= Exercise =
Among the entries below, find each line with "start" and show it.

= Input data =
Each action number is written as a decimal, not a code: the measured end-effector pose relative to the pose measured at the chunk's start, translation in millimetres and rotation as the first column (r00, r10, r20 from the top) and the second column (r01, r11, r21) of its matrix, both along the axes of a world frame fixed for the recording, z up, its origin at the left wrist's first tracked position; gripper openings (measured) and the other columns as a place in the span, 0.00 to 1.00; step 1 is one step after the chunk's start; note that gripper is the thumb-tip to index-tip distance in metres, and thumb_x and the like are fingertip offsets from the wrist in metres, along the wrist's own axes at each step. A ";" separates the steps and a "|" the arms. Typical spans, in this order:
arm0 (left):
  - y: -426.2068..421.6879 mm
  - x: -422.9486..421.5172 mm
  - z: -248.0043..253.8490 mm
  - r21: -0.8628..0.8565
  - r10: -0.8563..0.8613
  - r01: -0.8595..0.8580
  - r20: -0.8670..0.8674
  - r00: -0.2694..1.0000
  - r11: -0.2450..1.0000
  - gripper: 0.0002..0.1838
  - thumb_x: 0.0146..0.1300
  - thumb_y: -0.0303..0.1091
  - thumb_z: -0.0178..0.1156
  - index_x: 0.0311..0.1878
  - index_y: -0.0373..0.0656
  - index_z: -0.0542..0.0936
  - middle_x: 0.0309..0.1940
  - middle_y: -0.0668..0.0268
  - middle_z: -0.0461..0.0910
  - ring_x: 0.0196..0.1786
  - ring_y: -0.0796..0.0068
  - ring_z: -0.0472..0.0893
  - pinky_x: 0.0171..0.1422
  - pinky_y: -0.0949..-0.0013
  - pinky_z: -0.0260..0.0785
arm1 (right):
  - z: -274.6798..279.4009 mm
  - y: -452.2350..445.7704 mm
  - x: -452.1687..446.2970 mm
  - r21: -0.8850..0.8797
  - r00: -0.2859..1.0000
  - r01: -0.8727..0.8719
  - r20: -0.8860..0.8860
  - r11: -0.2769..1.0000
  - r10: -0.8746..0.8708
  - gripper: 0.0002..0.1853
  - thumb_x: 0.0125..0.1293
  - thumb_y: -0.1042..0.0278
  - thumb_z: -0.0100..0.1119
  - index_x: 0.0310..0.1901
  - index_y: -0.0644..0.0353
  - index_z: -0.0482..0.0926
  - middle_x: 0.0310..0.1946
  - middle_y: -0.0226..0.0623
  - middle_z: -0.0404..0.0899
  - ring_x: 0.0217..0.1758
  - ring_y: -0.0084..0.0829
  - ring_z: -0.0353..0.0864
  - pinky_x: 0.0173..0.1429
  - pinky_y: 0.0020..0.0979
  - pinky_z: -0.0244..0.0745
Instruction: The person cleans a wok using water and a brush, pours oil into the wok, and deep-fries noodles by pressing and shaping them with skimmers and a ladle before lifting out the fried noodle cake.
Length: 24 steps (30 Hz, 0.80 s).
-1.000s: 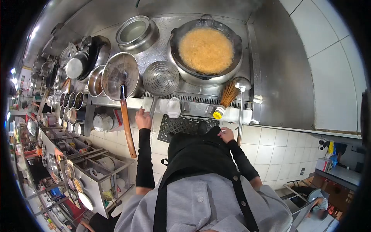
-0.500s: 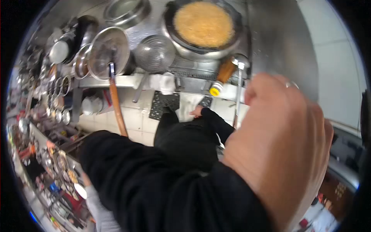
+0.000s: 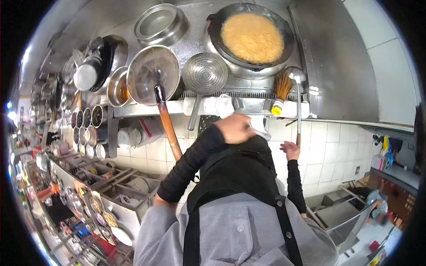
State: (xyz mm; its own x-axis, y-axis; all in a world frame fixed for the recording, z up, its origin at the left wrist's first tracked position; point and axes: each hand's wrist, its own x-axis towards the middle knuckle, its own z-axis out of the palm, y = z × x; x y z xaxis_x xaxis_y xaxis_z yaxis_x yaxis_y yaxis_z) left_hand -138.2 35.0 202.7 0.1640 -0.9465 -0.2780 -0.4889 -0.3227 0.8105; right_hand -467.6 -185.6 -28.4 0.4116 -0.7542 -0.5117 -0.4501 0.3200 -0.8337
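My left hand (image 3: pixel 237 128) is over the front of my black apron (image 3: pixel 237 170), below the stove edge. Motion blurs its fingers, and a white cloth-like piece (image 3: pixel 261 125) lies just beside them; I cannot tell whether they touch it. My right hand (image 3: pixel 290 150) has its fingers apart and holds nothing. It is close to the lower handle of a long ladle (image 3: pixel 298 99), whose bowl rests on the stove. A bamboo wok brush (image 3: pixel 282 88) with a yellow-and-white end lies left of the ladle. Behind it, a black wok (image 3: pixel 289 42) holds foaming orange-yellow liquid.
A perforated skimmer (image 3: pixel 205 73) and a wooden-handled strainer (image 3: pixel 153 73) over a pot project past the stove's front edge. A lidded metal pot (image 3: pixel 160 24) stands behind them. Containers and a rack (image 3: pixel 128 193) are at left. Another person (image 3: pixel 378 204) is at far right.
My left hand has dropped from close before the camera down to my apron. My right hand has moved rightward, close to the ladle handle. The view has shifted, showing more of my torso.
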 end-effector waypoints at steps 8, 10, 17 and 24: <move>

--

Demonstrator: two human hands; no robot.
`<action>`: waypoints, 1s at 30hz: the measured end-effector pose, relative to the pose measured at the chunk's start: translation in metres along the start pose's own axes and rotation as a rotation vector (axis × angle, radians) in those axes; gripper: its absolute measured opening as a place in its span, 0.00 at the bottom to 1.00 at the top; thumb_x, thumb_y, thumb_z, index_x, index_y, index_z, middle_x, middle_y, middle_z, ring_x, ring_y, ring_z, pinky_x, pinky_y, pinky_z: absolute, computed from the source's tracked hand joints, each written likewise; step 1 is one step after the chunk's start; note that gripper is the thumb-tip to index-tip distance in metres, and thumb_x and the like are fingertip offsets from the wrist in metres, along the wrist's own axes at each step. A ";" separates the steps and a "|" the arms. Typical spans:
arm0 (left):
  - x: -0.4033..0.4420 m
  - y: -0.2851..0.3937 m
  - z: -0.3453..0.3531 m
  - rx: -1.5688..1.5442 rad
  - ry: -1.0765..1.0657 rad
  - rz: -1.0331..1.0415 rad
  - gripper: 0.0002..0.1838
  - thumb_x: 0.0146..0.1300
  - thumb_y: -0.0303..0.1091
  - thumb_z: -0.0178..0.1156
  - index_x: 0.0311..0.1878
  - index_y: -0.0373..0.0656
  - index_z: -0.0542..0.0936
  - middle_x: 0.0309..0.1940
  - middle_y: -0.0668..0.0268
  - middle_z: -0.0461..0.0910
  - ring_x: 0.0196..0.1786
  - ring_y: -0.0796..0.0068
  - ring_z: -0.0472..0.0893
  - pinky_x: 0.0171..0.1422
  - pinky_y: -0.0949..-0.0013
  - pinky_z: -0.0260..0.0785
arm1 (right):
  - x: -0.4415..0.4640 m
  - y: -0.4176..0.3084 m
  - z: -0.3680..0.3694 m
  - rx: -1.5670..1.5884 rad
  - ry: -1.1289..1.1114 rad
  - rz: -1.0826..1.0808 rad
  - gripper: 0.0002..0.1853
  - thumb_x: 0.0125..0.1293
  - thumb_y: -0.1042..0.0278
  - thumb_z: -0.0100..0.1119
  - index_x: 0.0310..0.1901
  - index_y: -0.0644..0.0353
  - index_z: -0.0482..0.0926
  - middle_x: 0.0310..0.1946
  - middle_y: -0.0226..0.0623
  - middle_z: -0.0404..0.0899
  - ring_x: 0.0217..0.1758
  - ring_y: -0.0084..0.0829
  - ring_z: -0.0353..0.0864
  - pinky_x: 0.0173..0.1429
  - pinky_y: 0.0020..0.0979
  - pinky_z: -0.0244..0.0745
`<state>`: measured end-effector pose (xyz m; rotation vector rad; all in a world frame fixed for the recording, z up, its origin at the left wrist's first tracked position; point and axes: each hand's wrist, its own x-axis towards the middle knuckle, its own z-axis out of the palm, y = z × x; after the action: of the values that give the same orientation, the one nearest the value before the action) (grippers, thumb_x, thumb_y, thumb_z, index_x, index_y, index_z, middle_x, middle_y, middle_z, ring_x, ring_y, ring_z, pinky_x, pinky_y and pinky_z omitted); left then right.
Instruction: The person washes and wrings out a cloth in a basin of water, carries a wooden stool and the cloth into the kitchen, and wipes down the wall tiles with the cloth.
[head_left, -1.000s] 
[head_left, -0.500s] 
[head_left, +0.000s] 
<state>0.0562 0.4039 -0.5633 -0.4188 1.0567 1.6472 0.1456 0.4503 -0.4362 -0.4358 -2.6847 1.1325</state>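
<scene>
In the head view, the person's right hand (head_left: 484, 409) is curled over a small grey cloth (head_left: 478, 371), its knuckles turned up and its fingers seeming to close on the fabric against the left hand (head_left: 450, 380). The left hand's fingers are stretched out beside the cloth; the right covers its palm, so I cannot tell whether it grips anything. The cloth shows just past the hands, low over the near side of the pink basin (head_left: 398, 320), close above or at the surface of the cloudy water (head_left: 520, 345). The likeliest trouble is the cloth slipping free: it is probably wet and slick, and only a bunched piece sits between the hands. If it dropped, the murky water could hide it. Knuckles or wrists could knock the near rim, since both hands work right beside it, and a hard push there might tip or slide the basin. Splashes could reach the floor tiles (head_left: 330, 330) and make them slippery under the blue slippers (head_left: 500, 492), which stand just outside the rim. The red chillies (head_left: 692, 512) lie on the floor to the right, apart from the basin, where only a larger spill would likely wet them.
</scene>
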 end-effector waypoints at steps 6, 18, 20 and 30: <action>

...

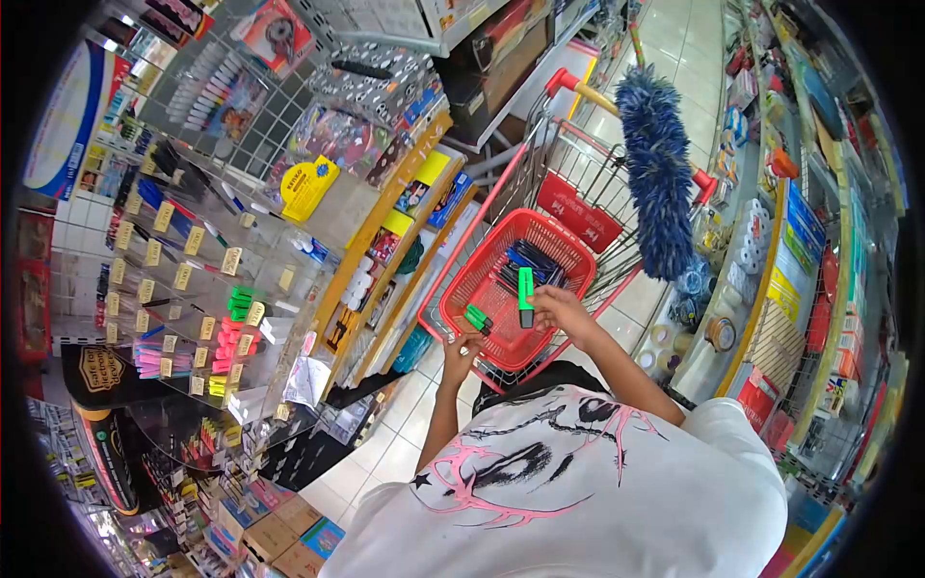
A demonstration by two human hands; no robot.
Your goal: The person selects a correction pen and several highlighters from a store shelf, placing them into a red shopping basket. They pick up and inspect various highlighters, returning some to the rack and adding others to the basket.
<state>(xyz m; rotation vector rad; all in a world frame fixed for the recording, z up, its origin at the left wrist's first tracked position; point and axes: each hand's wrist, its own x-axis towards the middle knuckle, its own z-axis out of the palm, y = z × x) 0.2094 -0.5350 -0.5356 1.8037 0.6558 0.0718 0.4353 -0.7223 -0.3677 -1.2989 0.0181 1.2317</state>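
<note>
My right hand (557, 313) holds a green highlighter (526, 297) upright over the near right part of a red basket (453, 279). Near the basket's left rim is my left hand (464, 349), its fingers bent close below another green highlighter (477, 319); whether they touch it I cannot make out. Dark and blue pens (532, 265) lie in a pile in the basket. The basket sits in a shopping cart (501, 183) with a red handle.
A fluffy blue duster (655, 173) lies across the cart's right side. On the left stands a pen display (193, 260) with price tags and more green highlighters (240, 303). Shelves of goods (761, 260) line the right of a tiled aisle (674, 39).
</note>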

= Answer to this problem =
Each action number is written as a decimal, not a code: the measured end-effector pose relative to the pose measured at the chunk's start, translation in millimetres and rotation as the first column (r00, r10, r20 from the top) and the second column (r01, r11, r21) of its matrix, both along the axes of a world frame fixed for the recording, z up, its origin at the left wrist's first tracked position; gripper openings (measured) and the other columns as a place in the span, 0.00 to 1.00; step 1 is one step after the chunk's start; note that gripper is the thumb-tip to index-tip distance in metres, and thumb_x and the like are fingertip offsets from the wrist in metres, along the wrist's own axes at each step. A ";" separates the steps and a "|" the arms. Typical spans, in this order:
`<action>`: waypoints, 1s at 30hz: the measured end-effector pose, relative to the pose measured at the chunk's start: translation in metres along the start pose's own axes and rotation as a rotation vector (axis × angle, radians) in those axes; gripper: its absolute measured opening as a place in its span, 0.00 at the bottom to 1.00 at the top; thumb_x, thumb_y, thumb_z, index_x, index_y, index_z, middle_x, middle_y, middle_z, ring_x, ring_y, ring_z, pinky_x, pinky_y, pinky_z: absolute, computed from the source's tracked hand joints, each written likewise; step 1 is one step after the chunk's start; note that gripper is the thumb-tip to index-tip distance in metres, and thumb_x and the like are fingertip offsets from the wrist in metres, along the wrist's own axes at each step. A ";" separates the steps and a "|" the arms. Typical spans:

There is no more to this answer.